Directions: Gather the lines below that include the string "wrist", copying each in full.

Raw data:
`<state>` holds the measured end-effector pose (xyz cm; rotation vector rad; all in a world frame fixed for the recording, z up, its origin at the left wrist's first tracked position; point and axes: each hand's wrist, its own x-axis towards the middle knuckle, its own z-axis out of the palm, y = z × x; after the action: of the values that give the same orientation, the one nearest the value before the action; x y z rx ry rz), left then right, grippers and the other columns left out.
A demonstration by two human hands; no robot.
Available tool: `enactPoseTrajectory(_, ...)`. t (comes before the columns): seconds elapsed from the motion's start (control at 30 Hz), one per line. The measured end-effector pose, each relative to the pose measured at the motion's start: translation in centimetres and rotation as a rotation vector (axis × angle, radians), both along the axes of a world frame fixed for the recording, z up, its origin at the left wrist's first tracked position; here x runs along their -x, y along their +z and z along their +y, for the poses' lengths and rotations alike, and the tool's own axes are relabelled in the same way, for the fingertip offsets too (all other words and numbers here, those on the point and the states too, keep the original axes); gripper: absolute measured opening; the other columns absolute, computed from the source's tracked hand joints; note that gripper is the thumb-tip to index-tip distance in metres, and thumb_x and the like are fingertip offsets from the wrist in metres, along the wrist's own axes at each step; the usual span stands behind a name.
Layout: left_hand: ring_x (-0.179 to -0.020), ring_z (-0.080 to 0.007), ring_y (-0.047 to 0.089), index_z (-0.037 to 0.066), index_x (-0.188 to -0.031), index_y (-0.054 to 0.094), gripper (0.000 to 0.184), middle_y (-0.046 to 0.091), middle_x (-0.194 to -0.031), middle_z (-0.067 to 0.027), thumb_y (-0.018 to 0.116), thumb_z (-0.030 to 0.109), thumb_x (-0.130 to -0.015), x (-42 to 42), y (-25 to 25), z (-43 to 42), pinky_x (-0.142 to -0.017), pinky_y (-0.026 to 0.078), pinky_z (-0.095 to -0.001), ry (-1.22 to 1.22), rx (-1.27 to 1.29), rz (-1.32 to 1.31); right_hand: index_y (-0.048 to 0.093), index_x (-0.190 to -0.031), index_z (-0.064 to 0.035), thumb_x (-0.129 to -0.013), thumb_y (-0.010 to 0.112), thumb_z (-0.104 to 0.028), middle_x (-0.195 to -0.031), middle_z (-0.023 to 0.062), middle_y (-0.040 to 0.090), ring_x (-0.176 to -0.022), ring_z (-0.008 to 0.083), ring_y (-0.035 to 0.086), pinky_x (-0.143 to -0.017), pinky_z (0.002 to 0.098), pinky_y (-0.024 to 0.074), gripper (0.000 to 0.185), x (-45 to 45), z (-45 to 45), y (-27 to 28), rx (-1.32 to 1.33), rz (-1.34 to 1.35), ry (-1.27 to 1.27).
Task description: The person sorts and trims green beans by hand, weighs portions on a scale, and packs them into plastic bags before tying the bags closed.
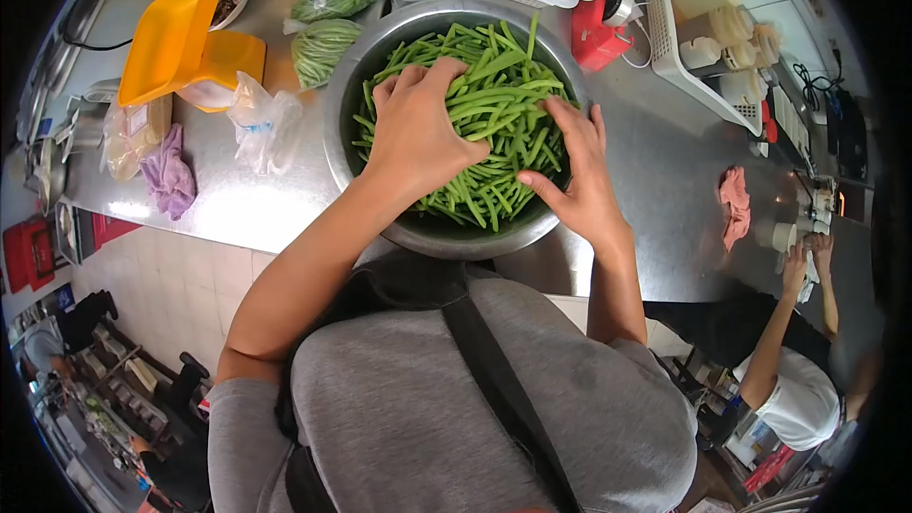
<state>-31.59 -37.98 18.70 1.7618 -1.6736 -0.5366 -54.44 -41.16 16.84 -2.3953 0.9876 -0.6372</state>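
A large metal bowl (pixel 334 119) full of cut green beans (pixel 484 185) stands on the steel counter in front of me. My left hand (pixel 418 128) reaches in from the left with its fingers curved around a bunch of beans; some fingertips are hidden among them. At the bowl's right side my right hand (pixel 575 166) has its thumb and fingers spread, the fingertips touching the edge of the same heap. Between both hands a raised bundle of beans lies across the top.
Bagged greens (pixel 326 52), a plastic bag (pixel 264 123), an orange container (pixel 171 43) and a purple cloth (pixel 169 174) lie left. Rightward are a red device (pixel 600 24), a white basket (pixel 679 62) with bottles and a pink cloth (pixel 734 207). Another person (pixel 793 389) works at far right.
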Motion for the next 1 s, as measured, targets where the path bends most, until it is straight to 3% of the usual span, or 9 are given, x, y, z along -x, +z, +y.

Response to the task:
`<state>` holds the measured end-effector pose (xyz cm; rotation vector rad; all in a world frame fixed for the recording, z up, its origin at the left wrist's first tracked position; point and axes: each hand's wrist, its own x-axis towards the middle knuckle, its own z-axis out of the palm, y = z × x; after the action: of the values that give the same orientation, the one nearest the value before the action; x y z rx ry rz), left then right, grippers and the other columns left out.
Available tool: `enactPoseTrajectory(_, ...)`. t (comes before the columns): seconds elapsed from the motion's start (control at 30 Hz), one per line. The measured end-effector pose, each relative to the pose measured at the motion's start: translation in centimetres and rotation as a rotation vector (axis × angle, radians), both along the axes of a world frame fixed for the recording, z up, its origin at the left wrist's first tracked position; here x runs along their -x, y along their +z and z along their +y, for the poses' lengths and rotations alike, and the tool's own axes are relabelled in the same way, for the fingertip offsets too (all other words and numbers here, those on the point and the states too, keep the original axes); gripper: absolute measured opening; the other columns absolute, computed from the source's tracked hand joints; note that gripper is the thumb-tip to index-tip distance in metres, and thumb_x and the like are fingertip offsets from the wrist in metres, along the wrist's own axes at each step; the usual span stands behind a name.

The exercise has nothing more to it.